In his past six years coaching the Papermakers, he’s lost a combined seven games. Oddly, all of that winning hasn’t led to a football state championship.
State football championships
4A: Camas (13-0) vs. Richland (13-0)
When: Saturday, 7:30 p.m.
Storyline: These teams have been ranked 1-2 in the state polls most of the season and seemed destined to meet for the state title. MaxPreps has the Papermakers ranked No. 16 in the nation. Richland, which was No. 1 until Camas took the spot, has a stout defense and is trying to win first state title since 1999.
3A: O’Dea (13-0) vs. Kamiakin (11-2)
When: Friday, 7:30 p.m.
Storyline: With Bellevue ineligible for postseason play and Eastside Catholic knocked out in the semifinals, the Class 3A title, for the first time since Ferndale won in 2005, won’t come from the east side of Lake Washington.

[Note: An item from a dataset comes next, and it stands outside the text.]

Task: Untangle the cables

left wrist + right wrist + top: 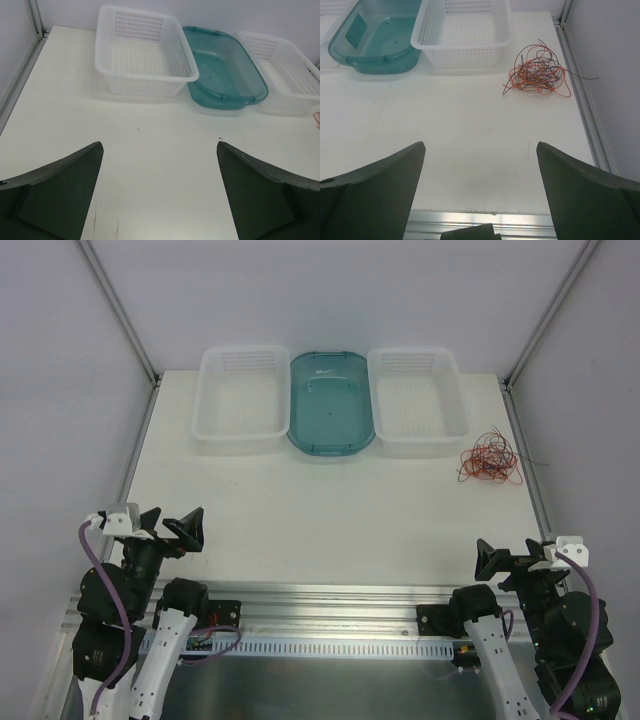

2A: Archbishop Murphy (13-0) vs. Liberty (12-0)
When: Saturday, 1 p.m.
Storyline: Archbishop Murphy might be the least surprising team playing for a championship. Five teams chose to forfeit rather than face the team with a surplus of size and speed. Liberty of Issaquah surprised plenty, playing an independent schedule and marching through the playoffs.
1A: Royal (12-0) vs. Connell (12-1)
When: Saturday, 10 a.m.
Storyline: Royal, the defending champ, is going for its sixth state title in the last 20 years. Its SCAC rival Connell is going for its third state title since 2009. These teams have combined for 11 state title-game appearances since 2000.
2B: Napavine (12-0) vs. Liberty (12-1)
When: Friday, 4 p.m.
Storyline: Napavine, which has been ranked No. 1 all season, has lost in the state-title game the last two years. Liberty, from Spangle near Spokane, is going for its third state title but first since 1993.
1B: Odessa-Harrington (13-0) vs. Neah Bay (10-1)
When: Saturday, 4 p.m.
All games at Tacoma Dome
“We’ve been right there knocking on the door,” Eagle said. “We’re hoping maybe this can be the year.”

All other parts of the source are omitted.